O plano prevê ainda 16 audiências públicas e reuniões com prefeitos e governadores.
Segundo reportagem da Casa, o deputado Jorge Solla (PT-BA) criticou a ampliação do escopo da PEC. “Nosso objetivo aqui é tratar, no texto constitucional, das questões relativas ao Sistema Único de Segurança Pública. Se quisermos discutir todos os aspectos possíveis das leis, não vamos esgotar o tema nesta comissão”, afirmou. O presidente da comissão, deputado Aluisio Mendes (Republicanos-MA), disse que todos os temas serão debatidos, mas caberá à maioria decidir os limites da proposta: “É preciso discutir todos os pontos levantados pelo relator. Agora, caberá a esta comissão delimitar as balizas do projeto.”

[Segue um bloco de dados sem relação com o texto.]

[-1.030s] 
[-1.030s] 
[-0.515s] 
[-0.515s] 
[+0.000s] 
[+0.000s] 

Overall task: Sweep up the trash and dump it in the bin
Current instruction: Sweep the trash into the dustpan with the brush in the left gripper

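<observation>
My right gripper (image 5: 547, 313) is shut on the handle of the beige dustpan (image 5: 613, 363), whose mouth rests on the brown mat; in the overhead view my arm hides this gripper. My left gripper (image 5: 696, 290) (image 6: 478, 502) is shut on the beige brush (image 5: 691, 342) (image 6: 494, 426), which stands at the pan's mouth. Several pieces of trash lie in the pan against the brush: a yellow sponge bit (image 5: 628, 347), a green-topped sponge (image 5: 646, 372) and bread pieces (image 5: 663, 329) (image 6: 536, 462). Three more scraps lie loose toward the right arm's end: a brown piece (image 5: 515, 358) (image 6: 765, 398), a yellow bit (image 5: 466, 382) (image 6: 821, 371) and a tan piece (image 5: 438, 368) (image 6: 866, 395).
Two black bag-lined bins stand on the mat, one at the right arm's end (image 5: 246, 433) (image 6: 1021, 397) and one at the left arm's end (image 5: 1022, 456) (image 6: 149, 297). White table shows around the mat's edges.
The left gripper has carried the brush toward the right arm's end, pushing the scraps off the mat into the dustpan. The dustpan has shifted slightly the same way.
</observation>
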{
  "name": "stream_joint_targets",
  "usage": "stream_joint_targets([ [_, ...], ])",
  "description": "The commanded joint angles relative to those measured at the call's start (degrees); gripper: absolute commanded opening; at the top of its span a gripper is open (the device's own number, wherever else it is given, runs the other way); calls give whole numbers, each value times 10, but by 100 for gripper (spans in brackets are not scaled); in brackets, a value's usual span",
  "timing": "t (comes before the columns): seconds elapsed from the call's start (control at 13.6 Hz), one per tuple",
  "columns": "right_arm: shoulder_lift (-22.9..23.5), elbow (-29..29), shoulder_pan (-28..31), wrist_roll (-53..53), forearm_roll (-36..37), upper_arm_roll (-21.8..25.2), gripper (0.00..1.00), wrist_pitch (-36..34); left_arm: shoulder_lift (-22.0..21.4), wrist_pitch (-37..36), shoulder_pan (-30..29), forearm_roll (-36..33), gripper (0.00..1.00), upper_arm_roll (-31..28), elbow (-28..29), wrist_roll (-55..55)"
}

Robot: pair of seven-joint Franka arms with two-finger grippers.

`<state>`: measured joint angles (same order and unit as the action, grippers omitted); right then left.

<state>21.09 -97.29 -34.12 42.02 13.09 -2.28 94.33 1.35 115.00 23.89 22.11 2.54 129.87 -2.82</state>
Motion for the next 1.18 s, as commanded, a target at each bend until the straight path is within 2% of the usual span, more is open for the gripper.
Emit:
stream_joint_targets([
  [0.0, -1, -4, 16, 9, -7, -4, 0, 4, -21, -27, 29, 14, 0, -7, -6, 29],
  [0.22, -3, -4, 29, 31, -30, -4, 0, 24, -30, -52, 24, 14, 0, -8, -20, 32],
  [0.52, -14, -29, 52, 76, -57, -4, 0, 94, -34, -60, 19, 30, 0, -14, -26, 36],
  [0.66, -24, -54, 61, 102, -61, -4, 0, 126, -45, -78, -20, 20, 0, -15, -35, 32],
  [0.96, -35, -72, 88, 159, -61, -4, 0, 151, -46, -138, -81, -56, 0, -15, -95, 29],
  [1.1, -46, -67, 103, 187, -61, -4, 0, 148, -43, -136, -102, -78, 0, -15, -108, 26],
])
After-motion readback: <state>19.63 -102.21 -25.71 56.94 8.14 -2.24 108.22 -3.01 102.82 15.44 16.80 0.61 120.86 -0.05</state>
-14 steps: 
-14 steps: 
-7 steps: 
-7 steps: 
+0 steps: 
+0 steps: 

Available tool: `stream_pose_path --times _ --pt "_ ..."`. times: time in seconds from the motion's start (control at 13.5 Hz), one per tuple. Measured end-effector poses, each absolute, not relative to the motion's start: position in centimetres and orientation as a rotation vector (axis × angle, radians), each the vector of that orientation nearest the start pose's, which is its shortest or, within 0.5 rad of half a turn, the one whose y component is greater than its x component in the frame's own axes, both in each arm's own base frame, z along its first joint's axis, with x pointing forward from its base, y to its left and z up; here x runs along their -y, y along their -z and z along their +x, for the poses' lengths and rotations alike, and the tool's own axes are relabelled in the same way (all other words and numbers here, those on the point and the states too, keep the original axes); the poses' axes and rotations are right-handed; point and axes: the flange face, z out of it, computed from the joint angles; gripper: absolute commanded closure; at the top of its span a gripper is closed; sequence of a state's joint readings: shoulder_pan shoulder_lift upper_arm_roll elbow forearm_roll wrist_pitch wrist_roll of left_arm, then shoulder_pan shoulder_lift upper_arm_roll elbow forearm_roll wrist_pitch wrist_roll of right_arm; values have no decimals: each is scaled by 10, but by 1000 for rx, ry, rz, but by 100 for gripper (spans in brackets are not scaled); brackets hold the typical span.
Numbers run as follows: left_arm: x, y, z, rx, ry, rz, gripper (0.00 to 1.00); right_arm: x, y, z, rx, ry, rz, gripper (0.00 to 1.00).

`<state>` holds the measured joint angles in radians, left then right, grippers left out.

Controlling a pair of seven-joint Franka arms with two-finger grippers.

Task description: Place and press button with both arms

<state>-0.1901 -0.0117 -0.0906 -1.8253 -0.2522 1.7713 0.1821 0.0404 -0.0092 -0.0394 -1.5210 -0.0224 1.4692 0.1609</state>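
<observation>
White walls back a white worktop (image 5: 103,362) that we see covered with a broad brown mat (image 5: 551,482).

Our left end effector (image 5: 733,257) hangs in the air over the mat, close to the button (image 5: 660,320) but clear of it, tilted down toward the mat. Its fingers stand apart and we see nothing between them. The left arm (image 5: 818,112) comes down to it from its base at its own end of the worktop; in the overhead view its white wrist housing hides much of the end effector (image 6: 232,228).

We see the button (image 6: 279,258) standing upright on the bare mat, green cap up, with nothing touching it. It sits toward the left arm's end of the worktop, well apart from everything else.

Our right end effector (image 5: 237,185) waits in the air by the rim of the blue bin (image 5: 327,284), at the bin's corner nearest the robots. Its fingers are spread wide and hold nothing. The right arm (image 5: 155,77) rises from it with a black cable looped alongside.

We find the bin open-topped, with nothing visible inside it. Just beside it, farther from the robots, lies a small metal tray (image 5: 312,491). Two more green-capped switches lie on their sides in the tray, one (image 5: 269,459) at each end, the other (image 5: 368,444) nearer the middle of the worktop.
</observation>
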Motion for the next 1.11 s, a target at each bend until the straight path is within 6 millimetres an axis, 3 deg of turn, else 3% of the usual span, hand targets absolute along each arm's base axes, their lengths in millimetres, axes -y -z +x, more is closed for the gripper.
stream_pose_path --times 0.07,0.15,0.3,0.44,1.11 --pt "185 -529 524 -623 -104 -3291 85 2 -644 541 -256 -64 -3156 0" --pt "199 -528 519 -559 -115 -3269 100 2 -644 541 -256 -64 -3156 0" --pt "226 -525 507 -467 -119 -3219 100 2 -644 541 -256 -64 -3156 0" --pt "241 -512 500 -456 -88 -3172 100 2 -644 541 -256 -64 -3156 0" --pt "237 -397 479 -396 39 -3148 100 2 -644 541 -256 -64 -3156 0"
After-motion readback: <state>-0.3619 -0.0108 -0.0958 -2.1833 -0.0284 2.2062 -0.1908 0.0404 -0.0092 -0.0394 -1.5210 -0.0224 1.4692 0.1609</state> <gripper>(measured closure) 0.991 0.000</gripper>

A audiência, realizada nesta terça-feira, 16 de setembro, também foi marcada por homenagens ao ex-delegado-geral da Polícia Civil de São Paulo Rui Ferraz Fontes, assassinado em Praia Grande, na última segunda-feira, 15 de setembro, possivelmente em razão de retaliação de organizações criminosas.
Na imagem, estão: o deputado Mendonça Filho , o ministro Ricardo Lewandowski e e o deputado Aluisio Mendes.